* **What is expected**:
The listing below should be written out word for word, with its pictures removed.

START Collected data

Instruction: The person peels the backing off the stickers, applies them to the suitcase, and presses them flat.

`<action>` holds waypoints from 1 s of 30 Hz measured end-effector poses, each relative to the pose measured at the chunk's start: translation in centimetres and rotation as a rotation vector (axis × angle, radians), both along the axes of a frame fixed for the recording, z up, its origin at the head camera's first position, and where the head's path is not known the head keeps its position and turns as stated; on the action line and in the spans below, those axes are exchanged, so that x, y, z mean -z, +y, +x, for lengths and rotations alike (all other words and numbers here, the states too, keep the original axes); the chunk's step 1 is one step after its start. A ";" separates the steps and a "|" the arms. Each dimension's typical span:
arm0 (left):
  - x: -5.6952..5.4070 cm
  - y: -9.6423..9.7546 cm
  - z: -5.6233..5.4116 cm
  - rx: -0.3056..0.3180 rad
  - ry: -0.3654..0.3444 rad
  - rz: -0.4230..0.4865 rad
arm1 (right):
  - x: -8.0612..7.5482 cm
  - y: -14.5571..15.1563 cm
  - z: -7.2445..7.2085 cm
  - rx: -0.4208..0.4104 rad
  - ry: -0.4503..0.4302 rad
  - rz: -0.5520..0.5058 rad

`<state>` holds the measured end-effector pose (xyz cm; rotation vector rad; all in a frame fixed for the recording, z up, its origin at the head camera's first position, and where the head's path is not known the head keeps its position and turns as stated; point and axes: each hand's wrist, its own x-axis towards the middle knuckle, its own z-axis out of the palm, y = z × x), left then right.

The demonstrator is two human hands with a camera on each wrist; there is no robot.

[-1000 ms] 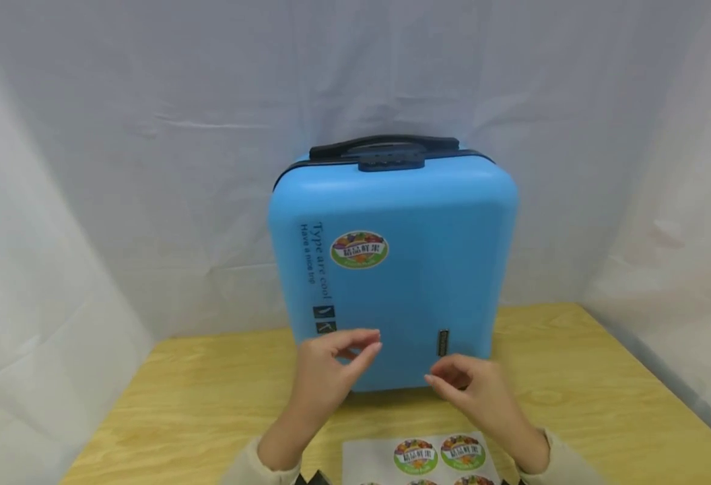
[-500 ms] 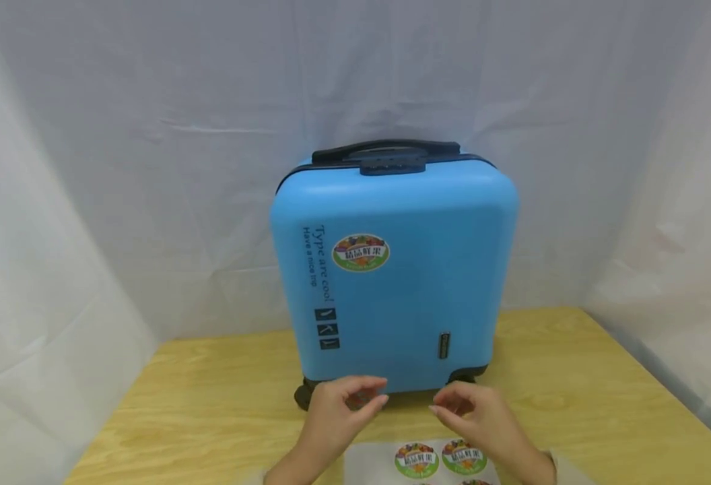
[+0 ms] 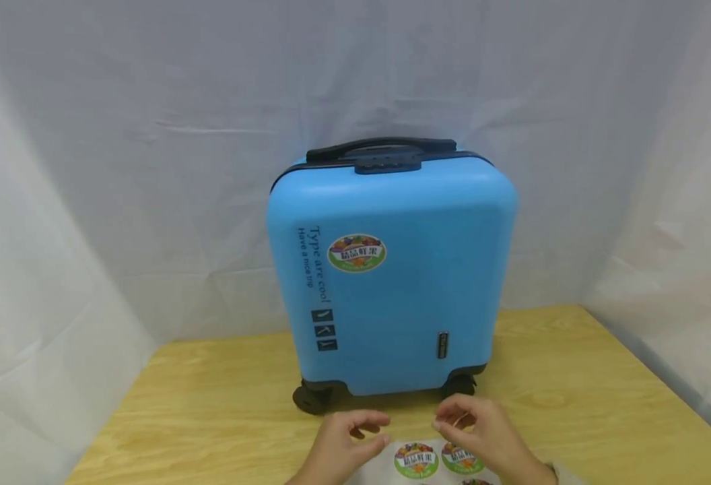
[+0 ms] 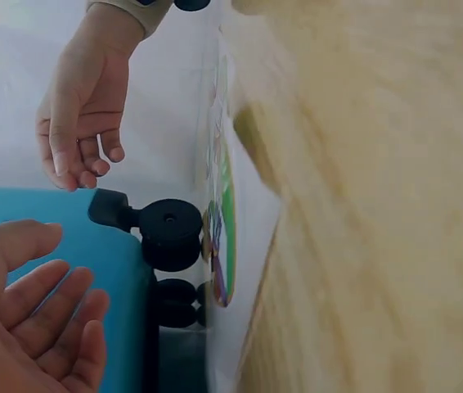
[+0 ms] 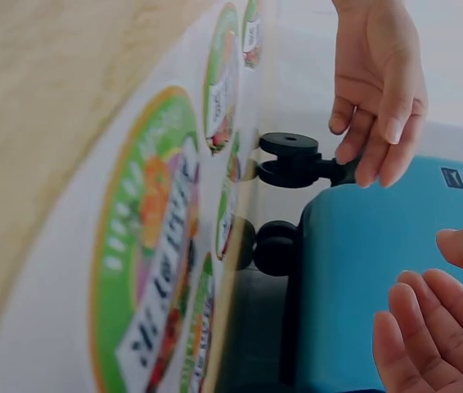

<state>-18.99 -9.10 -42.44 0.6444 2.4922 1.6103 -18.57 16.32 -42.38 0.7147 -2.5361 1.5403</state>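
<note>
A light blue hard-shell suitcase stands upright on its wheels. One oval fruit sticker is on the upper left of its front, beside printed lettering. In front of the suitcase lies a white sticker sheet bearing several more fruit stickers. My left hand hovers over the sheet's left part, fingers loosely bent and thumb apart. Above the sheet's right side, my right hand has its fingers loosely curved and partly covers one sticker. Both wrist views show the two palms facing each other, nothing held.
The wooden table carries everything, with white cloth behind it and at both sides. Black caster wheels jut from the suitcase bottom just beyond the hands. On top is a black carry handle.
Both hands have come down and back from in front of the suitcase toward the sticker sheet, the left one farther. The suitcase and its sticker stay in place.
</note>
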 end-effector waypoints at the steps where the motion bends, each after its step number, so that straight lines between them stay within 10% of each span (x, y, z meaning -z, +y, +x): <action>1: 0.1 0.0 0.0 0.004 -0.022 0.004 | 0.1 0.0 0.0 -0.006 -0.001 0.000; 14: 1.7 0.4 -0.2 0.052 -0.211 0.040 | 0.8 0.1 0.2 -0.063 -0.113 -0.006; 30: 2.5 0.3 -1.2 0.052 -0.068 -0.190 | 2.0 -1.0 0.1 -0.176 -0.285 -0.021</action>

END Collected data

* **Solution to this exercise**:
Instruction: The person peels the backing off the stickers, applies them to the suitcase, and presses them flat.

`<action>` holds waypoints from 1 s of 30 Hz measured end-effector poses, each relative to the pose measured at the chunk's start: translation in centimetres and rotation as a rotation vector (axis × angle, radians), both along the axes of a frame fixed for the recording, z up, its origin at the head camera's first position, and where the head's path is not known the head keeps its position and turns as stated; on the action line and in the spans below, those axes are exchanged, so that x, y, z mean -z, +y, +x, for lengths and rotations alike (all other words and numbers here, the states too, keep the original axes); the chunk's step 1 is one step after its start. A ";" separates the steps and a "|" the arms. Each dimension's typical span:
arm0 (left):
  - x: -5.6952..5.4070 cm
  - y: -9.6423..9.7546 cm
  - z: -5.6233..5.4116 cm
  - rx: -0.3056..0.3180 rad
  - ry: -0.3654..0.3444 rad
  - rz: -0.4230..0.4865 rad
arm1 (right):
  - x: -8.0612..7.5482 cm
  - y: -14.5571..15.1563 cm
  - z: -7.2445..7.2085 cm
  - rx: -0.4208..0.4104 rad
  - ry: -0.4503..0.4302 rad
  - rz: -0.5520..0.5058 rad

`<state>` holds the measured end-effector pose (xyz cm; rotation vector rad; all in a frame fixed for the recording, z up, its origin at the head camera's first position, and where the head's path is not known the head keeps its position and turns as stated; point and axes: each hand's wrist, its own x-axis towards the middle knuckle, its own z-axis out of the palm, y = z × x), left then right.

The demonstrator is two human hands with a camera on each wrist; there is no robot.

[-1000 ms] 
[-500 ms] 
[+0 ms] 
[+0 ms] 
[+0 ms] 

<state>-18.99 -9.10 -42.44 0.6444 2.4922 1.6103 -18.57 16.32 -42.38 0.7147 -2.5361 1.5403</state>
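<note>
A light blue hard-shell suitcase stands upright on its wheels. One oval fruit sticker is on the upper left of its front, beside printed lettering. In front of the suitcase lies a white sticker sheet bearing several more fruit stickers. My left hand hovers over the sheet's left part, fingers loosely bent and thumb apart. Above the sheet's right side, my right hand has its fingers loosely curved and partly covers one sticker. Both wrist views show the two palms facing each other, nothing held.
The wooden table carries everything, with white cloth behind it and at both sides. Black caster wheels jut from the suitcase bottom just beyond the hands. On top is a black carry handle.
Both hands have come down and back from in front of the suitcase toward the sticker sheet, the left one farther. The suitcase and its sticker stay in place.
</note>
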 end-effector waypoints at the steps where the motion bends, each after its step number, so that straight lines between them stay within 10% of each span (x, y, z meaning -z, +y, +x): <action>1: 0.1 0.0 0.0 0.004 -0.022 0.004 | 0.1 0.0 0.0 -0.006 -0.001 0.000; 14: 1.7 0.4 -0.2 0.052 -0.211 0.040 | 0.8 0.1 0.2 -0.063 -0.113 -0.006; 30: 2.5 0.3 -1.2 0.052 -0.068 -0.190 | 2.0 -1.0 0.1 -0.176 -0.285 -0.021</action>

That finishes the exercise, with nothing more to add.